Stored data entries:
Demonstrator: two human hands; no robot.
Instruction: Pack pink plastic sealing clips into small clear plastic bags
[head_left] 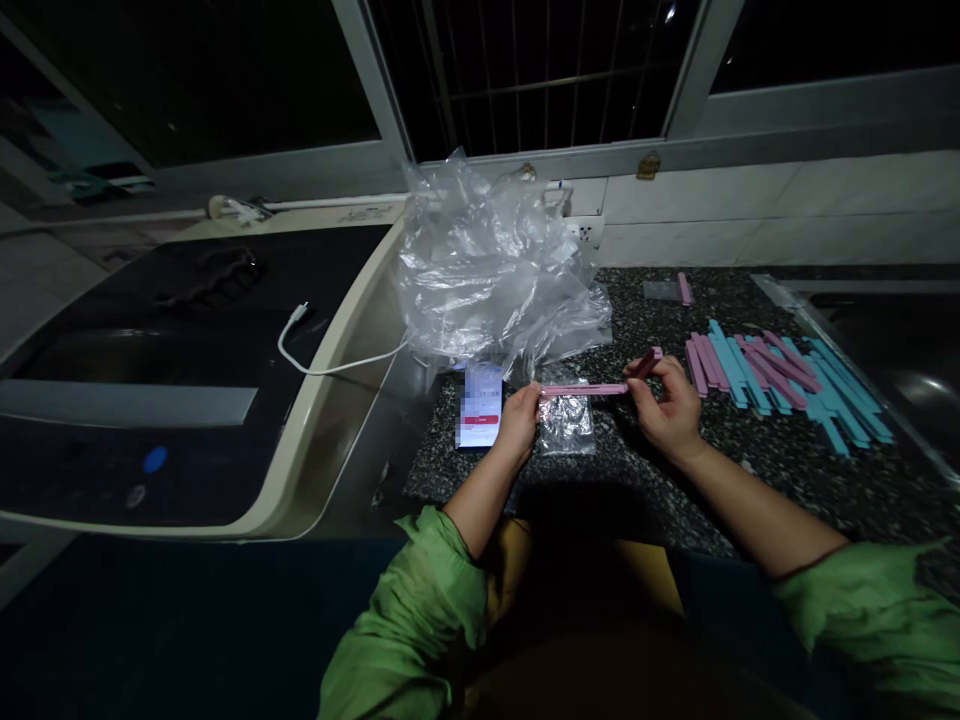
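Observation:
A long pink clip stick (583,389) is held level above the dark speckled counter (660,490). My left hand (519,418) pinches its left end and my right hand (667,400) grips its right end, where a hinged piece sticks up. Just under the stick lies a small clear plastic bag (568,424). Both sleeves are green.
A pile of pink and blue sticks (780,380) lies to the right, with one pink stick (683,288) farther back. A heap of clear plastic bags (495,270) sits behind my hands, a lit phone (480,405) beside my left hand. A washing machine (187,380) with a white cable (330,360) stands left.

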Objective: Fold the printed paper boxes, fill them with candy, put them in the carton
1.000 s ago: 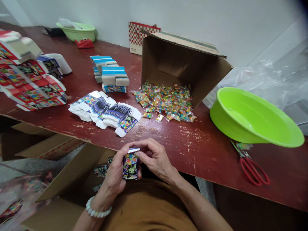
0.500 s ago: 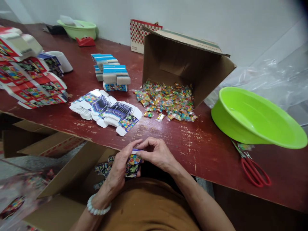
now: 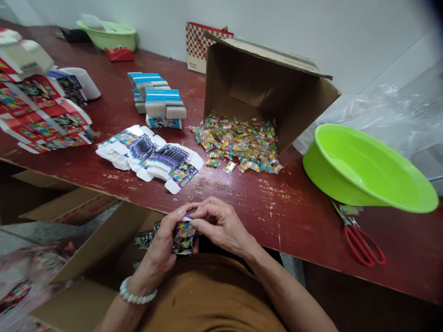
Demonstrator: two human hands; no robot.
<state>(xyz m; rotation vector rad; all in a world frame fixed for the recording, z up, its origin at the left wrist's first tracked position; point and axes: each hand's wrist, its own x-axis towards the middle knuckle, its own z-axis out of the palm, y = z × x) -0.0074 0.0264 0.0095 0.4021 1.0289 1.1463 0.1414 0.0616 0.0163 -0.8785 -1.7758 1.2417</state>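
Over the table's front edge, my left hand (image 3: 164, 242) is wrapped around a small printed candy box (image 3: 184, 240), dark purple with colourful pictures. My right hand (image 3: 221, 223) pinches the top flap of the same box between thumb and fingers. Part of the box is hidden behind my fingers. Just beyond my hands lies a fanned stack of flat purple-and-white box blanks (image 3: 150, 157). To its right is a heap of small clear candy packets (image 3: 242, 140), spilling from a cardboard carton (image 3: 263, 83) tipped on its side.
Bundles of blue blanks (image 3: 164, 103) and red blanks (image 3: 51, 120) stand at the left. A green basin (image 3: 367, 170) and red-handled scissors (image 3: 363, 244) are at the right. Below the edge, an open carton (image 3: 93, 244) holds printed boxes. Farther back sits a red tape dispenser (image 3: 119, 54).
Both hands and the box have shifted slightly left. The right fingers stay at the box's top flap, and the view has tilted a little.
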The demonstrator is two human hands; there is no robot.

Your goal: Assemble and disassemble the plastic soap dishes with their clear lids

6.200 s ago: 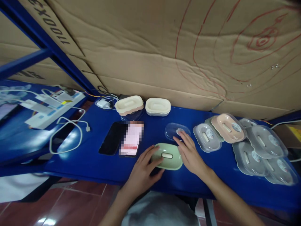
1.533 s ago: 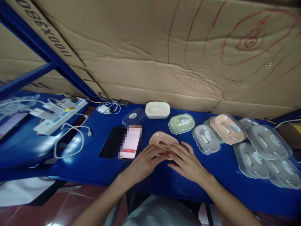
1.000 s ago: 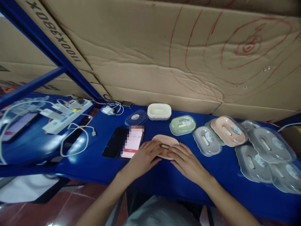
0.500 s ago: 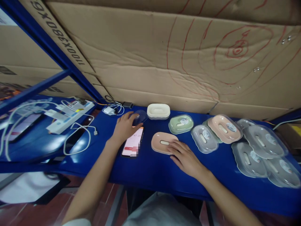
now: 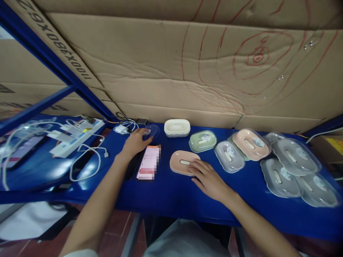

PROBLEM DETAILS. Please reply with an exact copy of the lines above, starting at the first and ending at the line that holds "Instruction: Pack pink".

EXERCISE RESULT.
Demonstrator: two human hands; no robot.
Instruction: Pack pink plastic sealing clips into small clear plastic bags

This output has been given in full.